The retrospective study design, the small numbers and the lack of matching with primarily obstetrician-led births limits the generalizability of our findings and applicability in practice. Data about medical intervention rate and maternal and neonatal outcome of low risk women with obstetrician-led births were not evaluated. Our results only focus on midwife-led births in low risk pregnancies including those with secondary obstetrician involvement. Extrapolation of outcomes for the entire collective of low risk women therefore is not possible and limits a general statement. Future evaluations should focus on the criteria and appropriateness of specialist’s referral used to determine antepartum care and birth models offered to women.

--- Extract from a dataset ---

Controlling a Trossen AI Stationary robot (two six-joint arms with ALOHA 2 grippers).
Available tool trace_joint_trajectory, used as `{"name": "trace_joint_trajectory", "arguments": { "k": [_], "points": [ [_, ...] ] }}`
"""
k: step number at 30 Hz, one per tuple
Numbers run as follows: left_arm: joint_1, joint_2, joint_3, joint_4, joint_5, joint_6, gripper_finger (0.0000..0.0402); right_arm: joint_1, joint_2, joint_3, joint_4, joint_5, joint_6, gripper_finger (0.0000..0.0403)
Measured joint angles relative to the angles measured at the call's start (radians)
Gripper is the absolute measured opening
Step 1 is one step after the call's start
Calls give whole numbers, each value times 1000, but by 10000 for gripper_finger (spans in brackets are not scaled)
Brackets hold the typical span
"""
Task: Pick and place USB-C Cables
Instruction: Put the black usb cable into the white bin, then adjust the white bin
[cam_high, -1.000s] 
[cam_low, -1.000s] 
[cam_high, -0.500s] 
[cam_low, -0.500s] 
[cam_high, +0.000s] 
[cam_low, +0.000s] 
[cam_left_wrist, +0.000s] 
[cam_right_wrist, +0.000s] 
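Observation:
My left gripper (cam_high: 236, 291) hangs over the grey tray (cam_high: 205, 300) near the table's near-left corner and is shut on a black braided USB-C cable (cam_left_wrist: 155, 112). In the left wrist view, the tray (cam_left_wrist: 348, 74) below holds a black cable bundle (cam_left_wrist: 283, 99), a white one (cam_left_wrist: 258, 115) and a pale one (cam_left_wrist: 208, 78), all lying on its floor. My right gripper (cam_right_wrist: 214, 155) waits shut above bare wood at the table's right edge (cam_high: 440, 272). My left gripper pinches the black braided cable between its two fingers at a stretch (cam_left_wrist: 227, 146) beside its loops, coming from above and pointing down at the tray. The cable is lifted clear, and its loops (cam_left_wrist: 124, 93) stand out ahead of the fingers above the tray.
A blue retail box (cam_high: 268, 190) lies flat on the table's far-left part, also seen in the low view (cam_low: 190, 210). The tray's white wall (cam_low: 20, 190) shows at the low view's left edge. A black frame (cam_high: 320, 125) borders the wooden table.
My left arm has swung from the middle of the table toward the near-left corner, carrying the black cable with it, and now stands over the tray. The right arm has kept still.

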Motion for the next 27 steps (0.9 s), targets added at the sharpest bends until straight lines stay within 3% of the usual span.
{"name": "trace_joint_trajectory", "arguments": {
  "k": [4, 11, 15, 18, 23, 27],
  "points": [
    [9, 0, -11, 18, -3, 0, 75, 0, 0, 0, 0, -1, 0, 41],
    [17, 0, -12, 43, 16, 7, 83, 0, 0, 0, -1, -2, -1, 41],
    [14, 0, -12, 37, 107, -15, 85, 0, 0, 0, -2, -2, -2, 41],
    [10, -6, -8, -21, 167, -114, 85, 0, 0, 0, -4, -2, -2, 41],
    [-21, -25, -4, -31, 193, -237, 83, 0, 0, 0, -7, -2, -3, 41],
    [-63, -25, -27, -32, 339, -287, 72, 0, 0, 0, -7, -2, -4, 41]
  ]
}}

While systematic reviews of midwifery care, mostly conducted in the United Kingdom, provide good evidence for cost effectiveness in midwife-led birth models for women with low risk pregnancies, information on cost effectiveness of midwifery care for women with complex pregnancy is limited [15, 16, 20, 23, 24]. As cost effectiveness needs to interpreted in relation to the different health systems in Europe and to our knowledge there is no such evaluation for Switzerland, an economic evaluation of our midwife-led birth model compared to the standard care within our setting is required.

Conclusion

Midwife-led birth care for women with low risk pregnancies was demonstrated to be a safe alternative to midwife-obstetrician-led birth care within the setting of a university hospital with a maternity birthing service. Prerequisites for the success of a midwife-led birth model of care include rigorous evidence-based assessment tools to identify low risk women, clear criteria for obstetrician involvement (and if needed, anesthesiologist and neonatologist consultation) and a clearly structured organization within an obstetric facility to offer women choice. These study findings contribute to the growing evidence-base that supports midwifery continuity of care models that facilitate choice for women and safe outcomes for mothers and their babies.